Most important of all, Sondheim wrote for grown-ups. His characters were complex, and so were the songs they sang to express themselves.
There’s poignance in his trust that audiences would get him, even if that trust proved, more often than not, to have been, well, theoretical. In the decade from 1970 through 1981, when his most influential collaborator was director Hal Prince, Sondheim produced an astonishing catalogue of shows that fell under the rubric of “concept musical”: “Company.” “Follies.” “A Little Night Music.” “Pacific Overtures.” “Sweeney Todd.” “Merrily We Roll Along.” They left some critics stroking their chins (when not being overtly hostile) and ticket-buyers all but waving their fists at his cerebral lyrics and the post-modern melodies that fell on ears unattuned to anything but Pop palaver.
His characters were stick figures, mouthpieces, people grumped. “Audiences like shows about people,” as Variety’s dismissive review of “Sunday in the Park” snarked. “They’re funny that way.”
Others, critics and at least some folks who paid for their tickets, would champion Sondheim’s boldness in choice of subject (a mass-murdering barber and his psychotic helpmeet, say, or forced free trade in the Pacific), paired with a musical vocabulary that challenged, rather than coddled, the ear.
In truth, Sondheim had received his tutelage under rule-busting giants before him, notably from lyricist and librettist Oscar Hammerstein II, and composers Leonard Bernstein and the serialist Milton Babbitt, who taught him, he wrote, that “the best art, or at least the kind that I like best, usually involves making the most out of the least.”

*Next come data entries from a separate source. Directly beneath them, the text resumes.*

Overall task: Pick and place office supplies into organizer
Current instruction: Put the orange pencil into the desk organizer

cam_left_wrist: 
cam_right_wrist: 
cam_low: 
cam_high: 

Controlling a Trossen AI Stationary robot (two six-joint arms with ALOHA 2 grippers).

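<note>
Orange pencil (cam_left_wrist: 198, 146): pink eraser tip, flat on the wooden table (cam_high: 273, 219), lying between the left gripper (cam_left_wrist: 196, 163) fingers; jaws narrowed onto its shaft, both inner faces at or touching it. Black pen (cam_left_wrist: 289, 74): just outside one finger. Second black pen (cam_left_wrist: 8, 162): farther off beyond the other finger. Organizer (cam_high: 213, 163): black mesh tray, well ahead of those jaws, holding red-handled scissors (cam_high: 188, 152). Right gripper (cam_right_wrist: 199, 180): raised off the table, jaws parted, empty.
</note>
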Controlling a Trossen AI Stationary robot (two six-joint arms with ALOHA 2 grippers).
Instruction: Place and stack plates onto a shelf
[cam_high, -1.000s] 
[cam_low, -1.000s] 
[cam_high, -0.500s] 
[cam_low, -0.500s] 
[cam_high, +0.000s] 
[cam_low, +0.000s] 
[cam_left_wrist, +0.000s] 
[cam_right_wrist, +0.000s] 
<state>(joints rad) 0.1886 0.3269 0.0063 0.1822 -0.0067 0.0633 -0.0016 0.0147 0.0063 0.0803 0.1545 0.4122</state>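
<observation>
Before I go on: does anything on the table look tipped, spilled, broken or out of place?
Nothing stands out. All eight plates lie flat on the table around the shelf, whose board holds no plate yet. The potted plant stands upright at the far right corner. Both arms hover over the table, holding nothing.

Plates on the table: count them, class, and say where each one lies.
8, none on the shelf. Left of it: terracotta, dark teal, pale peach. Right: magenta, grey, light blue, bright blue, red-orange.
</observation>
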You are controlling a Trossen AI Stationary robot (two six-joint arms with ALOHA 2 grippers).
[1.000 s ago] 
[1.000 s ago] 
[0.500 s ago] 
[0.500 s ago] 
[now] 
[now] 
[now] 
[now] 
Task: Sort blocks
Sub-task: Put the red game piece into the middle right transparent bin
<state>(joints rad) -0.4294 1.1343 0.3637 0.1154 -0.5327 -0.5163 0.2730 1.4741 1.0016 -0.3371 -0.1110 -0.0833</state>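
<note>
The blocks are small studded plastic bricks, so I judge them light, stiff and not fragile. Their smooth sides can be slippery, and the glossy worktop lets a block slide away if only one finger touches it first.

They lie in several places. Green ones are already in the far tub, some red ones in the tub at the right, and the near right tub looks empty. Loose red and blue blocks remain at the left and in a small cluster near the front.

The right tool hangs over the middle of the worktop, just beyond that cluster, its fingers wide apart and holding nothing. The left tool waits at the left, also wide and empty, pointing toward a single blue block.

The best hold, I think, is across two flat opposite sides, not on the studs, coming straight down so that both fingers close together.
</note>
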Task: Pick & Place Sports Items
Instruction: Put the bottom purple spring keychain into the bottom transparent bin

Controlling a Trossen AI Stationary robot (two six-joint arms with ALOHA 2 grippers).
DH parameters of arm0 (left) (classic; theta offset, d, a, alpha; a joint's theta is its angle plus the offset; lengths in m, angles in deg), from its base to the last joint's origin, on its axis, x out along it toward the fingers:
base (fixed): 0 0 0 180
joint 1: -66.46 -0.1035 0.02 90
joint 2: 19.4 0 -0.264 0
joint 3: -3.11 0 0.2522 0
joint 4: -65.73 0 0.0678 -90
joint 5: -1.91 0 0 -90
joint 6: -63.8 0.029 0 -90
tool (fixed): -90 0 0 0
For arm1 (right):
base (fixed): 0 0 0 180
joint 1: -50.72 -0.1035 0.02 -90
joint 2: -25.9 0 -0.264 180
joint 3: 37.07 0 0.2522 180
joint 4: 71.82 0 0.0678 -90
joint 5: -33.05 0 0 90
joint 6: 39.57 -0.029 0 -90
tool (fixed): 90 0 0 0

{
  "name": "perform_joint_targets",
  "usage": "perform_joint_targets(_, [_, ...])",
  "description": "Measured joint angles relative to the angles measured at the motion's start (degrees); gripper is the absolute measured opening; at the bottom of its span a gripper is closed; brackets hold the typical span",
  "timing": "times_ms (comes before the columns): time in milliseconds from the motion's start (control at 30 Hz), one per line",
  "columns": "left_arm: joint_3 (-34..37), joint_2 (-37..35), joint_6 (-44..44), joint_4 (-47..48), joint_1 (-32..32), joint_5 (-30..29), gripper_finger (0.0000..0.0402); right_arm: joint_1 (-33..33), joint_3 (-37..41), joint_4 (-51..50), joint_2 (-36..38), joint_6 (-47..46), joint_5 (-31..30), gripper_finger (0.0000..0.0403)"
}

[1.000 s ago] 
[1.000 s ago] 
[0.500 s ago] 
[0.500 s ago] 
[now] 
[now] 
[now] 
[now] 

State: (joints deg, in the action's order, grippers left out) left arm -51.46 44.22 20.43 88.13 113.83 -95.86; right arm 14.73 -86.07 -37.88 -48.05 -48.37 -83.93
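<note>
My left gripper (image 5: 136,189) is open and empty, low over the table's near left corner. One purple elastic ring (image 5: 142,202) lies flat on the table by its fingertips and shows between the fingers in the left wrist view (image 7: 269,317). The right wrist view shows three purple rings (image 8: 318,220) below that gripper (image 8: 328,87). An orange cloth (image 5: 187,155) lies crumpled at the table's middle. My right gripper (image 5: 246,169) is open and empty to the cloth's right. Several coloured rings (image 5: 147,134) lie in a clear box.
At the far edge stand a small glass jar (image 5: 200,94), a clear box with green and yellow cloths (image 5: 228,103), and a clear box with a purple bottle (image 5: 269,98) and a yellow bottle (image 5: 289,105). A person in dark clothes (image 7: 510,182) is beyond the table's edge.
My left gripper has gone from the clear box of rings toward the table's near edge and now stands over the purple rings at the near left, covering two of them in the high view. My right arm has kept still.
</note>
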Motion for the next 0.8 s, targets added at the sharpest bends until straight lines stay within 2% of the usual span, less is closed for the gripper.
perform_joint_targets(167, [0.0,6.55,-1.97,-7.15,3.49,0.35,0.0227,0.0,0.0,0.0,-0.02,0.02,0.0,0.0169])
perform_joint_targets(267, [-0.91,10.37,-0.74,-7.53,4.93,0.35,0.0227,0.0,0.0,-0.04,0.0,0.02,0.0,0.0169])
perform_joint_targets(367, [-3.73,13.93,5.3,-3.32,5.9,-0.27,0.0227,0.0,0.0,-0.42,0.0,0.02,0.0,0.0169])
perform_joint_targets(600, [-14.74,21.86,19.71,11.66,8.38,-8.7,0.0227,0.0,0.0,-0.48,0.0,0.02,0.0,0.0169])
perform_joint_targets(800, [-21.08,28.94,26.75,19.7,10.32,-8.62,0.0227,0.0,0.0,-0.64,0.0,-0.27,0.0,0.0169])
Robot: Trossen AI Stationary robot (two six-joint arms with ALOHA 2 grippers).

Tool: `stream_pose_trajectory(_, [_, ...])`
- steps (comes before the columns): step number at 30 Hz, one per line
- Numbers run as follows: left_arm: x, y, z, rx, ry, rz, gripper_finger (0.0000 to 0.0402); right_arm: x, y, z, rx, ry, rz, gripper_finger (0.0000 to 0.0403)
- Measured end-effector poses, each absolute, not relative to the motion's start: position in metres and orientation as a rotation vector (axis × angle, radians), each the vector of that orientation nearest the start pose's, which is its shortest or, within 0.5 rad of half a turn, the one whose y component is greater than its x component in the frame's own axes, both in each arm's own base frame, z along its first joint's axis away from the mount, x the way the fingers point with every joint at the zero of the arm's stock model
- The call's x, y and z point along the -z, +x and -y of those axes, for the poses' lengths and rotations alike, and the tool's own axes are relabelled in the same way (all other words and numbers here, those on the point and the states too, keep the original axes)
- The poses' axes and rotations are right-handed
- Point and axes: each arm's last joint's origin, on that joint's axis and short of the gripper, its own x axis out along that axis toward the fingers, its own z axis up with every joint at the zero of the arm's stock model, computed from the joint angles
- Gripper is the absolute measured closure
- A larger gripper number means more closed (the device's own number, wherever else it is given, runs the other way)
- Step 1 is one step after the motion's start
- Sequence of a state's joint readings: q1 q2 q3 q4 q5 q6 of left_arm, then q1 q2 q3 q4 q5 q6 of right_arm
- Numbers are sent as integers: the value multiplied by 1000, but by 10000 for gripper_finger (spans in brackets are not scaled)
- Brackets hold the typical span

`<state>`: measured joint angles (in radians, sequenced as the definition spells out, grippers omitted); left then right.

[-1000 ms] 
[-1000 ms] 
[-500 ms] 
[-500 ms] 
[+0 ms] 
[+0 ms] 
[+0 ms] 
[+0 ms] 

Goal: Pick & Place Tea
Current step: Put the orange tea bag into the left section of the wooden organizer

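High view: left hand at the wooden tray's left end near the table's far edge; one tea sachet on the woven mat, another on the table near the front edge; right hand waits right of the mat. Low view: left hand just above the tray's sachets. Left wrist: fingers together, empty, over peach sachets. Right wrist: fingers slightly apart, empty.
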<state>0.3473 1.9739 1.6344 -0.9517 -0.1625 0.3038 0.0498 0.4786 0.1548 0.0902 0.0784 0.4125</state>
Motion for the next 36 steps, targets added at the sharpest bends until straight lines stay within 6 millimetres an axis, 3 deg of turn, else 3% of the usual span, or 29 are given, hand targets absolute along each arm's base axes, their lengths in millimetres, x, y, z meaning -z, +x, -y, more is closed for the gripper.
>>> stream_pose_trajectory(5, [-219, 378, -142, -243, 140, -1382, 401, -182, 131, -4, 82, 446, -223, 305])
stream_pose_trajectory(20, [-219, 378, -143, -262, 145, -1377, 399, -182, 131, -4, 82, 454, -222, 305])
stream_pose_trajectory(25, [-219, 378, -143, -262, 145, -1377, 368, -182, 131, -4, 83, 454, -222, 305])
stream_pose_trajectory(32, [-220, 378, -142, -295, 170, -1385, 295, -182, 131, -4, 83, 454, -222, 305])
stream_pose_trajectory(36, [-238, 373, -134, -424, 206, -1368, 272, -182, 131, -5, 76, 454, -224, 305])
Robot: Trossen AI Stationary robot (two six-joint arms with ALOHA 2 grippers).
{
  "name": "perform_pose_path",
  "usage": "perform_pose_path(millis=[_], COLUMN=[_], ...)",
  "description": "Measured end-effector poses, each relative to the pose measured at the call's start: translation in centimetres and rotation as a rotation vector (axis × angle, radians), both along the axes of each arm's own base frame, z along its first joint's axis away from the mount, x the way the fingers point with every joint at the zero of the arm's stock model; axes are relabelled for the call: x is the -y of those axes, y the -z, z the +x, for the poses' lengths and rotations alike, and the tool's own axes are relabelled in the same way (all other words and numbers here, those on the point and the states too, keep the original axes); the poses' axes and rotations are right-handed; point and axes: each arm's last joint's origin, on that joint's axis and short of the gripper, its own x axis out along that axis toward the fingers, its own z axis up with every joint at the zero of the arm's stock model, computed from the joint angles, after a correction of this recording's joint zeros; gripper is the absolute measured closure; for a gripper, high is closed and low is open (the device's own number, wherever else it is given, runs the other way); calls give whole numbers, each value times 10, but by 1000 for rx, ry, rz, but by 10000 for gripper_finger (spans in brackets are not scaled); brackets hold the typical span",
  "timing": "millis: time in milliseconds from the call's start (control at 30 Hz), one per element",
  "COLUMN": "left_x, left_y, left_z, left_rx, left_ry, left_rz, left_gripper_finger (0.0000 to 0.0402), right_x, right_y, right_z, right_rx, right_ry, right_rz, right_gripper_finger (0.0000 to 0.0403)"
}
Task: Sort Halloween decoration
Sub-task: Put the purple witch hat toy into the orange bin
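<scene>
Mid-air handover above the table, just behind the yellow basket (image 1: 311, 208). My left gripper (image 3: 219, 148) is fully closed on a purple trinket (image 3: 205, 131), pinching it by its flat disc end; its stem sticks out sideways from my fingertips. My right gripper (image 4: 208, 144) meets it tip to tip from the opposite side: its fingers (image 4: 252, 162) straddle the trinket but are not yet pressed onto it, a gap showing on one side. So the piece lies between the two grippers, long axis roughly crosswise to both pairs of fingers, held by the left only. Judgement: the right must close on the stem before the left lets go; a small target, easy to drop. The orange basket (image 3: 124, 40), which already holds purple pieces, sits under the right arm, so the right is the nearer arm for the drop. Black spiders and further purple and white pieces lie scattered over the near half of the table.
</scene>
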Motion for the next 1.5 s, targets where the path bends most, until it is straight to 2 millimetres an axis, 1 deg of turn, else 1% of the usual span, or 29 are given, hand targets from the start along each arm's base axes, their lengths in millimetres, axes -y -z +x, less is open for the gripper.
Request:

Determined to be a words-and-music man, Sondheim reluctantly agreed to make his Broadway debut as lyricist only, in collaboration with Bernstein, librettist Arthur Laurents and director Jerome Robbins; the result was “West Side Story” in 1957. That was quickly followed by another transformative collaboration, this time with composer Jule Styne (and Laurents, again), on 1959’s “Gypsy.”
Comprising one of Sondheim's most accessible and knowing scores, “Merrily We Roll Along” in 1981 was the Broadway flop that closed one rich chapter of Sondheim’s career and opened another: His split from director Hal Prince would take decades to heal, but the rift led to the composer and lyricist's connection with James Lapine, a Carl Jung-influenced playwright, director and visual artist. Sondheim's work with Lapine went even further out on a limb than the shows with Prince, beginning with their masterpiece, “Sunday in the Park With George,” and continuing with “Into the Woods,” and the chamber opera “Passion,” the latter a work so intense that it left audiences squirming, some over the intensity of its high dive into the dark pool of obsessive love, others in abashment at the (literally) naked melodrama unfolding at the Plymouth Theatre (now the Gerald Schoenfeld Theatre).
For Sondheim, the musical theater is a living thing, an organism undergoing constant change while serving to teach, to challenge, and, above all, to delight.
Those works, as if in reproof to the naysayers who found Sondheim chilly (as they had with Bernard Shaw before him and Tom Stoppard in his own time), those shimmering works sparkled with genius. But their legacy also includes some of the most gorgeous and emotionally resonant songs ever heard on a Broadway stage. A quote from my “Passion” review hung over the entrance to the Plymouth, and here’s a secret: I was wildly proud of that.
If Sondheim himself never did anything twice, his legion of admirers was ever happy to do so. Revivals and revisals of his work -- on Broadway and off, in concert halls and opera houses and store-front spaces around the world -- have become mainstays of the repertory. New York is currently hosting two, a timely off-Broadway return to “Assassins” and a Broadway revival of “Company,” both of which Sondheim enthusiastically approved.
For Sondheim, the musical theater is a living thing, an organism undergoing constant change while serving to teach, to challenge, and, above all, to delight. As the song goes, now we know.